Hi
I’m running hail 0.2.83 on a cluster with python3.8, hadoop 3.2.1 and spark 3.1.2 and I’m experiencing problems.
I am trying to read in data from VCFs to a matrix table, save the matrixtable, then load it and subset to just one chromosome.
It appears to read the VCFs just fine, save the matrixtable, load matrixtable from file and when I filter by interval it doesn’t report an error:
mt1 = hl.filter_intervals(mt, [hl.parse_locus_interval('chrX')])
However, if I try to do anything with the output matrix, mt1 (for example show, count or write to file) I get an error. I think this error may be something to do with hadoop/spark.
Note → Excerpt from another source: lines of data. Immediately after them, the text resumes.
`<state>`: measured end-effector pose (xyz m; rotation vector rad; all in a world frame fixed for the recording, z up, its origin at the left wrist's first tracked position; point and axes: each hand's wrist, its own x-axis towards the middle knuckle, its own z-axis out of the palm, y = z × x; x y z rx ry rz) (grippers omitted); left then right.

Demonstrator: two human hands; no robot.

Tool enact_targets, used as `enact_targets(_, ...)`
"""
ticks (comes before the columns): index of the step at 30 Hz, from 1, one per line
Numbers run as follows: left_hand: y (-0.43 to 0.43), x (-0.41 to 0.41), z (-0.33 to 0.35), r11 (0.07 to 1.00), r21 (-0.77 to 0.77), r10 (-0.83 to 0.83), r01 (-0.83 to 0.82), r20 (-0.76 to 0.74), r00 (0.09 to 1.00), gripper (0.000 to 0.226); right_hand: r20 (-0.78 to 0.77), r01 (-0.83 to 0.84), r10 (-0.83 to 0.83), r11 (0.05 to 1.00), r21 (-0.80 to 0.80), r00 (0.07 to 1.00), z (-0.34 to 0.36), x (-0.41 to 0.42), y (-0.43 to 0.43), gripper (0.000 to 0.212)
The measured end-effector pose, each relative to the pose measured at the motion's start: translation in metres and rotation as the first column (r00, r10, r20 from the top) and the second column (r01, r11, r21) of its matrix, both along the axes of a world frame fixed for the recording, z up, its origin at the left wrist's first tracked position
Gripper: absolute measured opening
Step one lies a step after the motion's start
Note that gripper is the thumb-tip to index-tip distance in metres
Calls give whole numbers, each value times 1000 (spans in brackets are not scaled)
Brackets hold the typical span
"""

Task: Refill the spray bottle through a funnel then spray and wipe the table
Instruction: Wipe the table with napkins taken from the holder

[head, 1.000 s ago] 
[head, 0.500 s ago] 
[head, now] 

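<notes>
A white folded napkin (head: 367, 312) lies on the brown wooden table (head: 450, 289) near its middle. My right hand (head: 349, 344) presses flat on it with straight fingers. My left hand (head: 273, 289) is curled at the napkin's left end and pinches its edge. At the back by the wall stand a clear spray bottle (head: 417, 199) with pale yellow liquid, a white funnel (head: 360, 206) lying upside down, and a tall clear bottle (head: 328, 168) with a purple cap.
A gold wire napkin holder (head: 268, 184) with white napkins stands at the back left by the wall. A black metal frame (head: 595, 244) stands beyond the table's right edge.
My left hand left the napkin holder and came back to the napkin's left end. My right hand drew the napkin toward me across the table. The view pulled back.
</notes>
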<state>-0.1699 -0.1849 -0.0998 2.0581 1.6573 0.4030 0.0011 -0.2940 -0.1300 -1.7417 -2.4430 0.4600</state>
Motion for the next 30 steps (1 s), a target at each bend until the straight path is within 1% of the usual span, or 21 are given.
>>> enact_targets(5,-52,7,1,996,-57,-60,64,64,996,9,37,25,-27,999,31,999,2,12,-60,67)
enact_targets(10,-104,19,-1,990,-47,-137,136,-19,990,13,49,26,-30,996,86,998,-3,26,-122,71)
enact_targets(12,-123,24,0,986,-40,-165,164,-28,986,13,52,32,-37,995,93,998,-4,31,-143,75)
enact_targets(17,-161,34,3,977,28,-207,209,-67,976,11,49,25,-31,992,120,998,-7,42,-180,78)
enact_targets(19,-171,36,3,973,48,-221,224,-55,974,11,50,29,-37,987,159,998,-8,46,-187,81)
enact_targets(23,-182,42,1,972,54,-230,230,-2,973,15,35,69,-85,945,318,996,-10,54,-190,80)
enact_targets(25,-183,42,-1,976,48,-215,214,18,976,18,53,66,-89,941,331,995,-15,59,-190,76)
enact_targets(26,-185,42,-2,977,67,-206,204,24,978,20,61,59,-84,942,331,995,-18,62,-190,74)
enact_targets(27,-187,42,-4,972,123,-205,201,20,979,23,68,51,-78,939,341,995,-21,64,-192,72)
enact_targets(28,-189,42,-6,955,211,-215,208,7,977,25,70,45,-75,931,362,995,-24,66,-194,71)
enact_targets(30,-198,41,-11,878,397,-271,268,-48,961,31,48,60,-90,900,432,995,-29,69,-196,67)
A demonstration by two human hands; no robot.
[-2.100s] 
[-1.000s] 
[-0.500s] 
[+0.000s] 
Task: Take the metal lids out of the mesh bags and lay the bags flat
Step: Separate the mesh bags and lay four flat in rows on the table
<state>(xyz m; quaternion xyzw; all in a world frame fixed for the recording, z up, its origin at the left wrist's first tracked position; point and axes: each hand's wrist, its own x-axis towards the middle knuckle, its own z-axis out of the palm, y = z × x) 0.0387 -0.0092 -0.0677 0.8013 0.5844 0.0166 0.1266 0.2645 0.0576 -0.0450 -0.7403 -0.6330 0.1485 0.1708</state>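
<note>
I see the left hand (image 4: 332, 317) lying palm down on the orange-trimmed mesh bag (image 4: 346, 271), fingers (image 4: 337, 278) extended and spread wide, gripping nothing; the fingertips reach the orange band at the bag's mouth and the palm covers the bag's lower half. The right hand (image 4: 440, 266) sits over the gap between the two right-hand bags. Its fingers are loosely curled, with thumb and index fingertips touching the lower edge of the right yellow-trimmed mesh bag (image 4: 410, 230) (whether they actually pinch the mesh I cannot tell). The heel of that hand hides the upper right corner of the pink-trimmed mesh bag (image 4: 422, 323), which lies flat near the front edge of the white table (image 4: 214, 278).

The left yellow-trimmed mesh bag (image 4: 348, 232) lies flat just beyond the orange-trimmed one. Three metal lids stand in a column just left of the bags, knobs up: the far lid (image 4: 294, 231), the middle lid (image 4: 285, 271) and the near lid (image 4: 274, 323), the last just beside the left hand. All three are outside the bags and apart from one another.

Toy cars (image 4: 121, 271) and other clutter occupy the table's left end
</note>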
The error claims that a file which both exists and is readable from the command line is not found.
Can anyone offer any advice?
I have initialised hail as follows:
import hail as hl
import pyspark
sc = pyspark.SparkContext()
hadoop_config = sc._jsc.hadoopConfiguration()
hadoop_config.set("fs.s3a.access.key", "")
hadoop_config.set("fs.s3a.secret.key", "")
hadoop_config.set("fs.gs.impl", "com.google.cloud.hadoop.fs.gcs.GoogleHadoopFileSystem")
hadoop_config.set("fs.AbstractFileSystem.gs.impl", "com.google.cloud.hadoop.fs.gcs.GoogleHadoopFS")
tmp_dir = "hdfs://spark-master:9820/"
temp_dir = "file:///home/ubuntu/data/tmp"
lustre_dir = "file:///lustre/scratch123/qc"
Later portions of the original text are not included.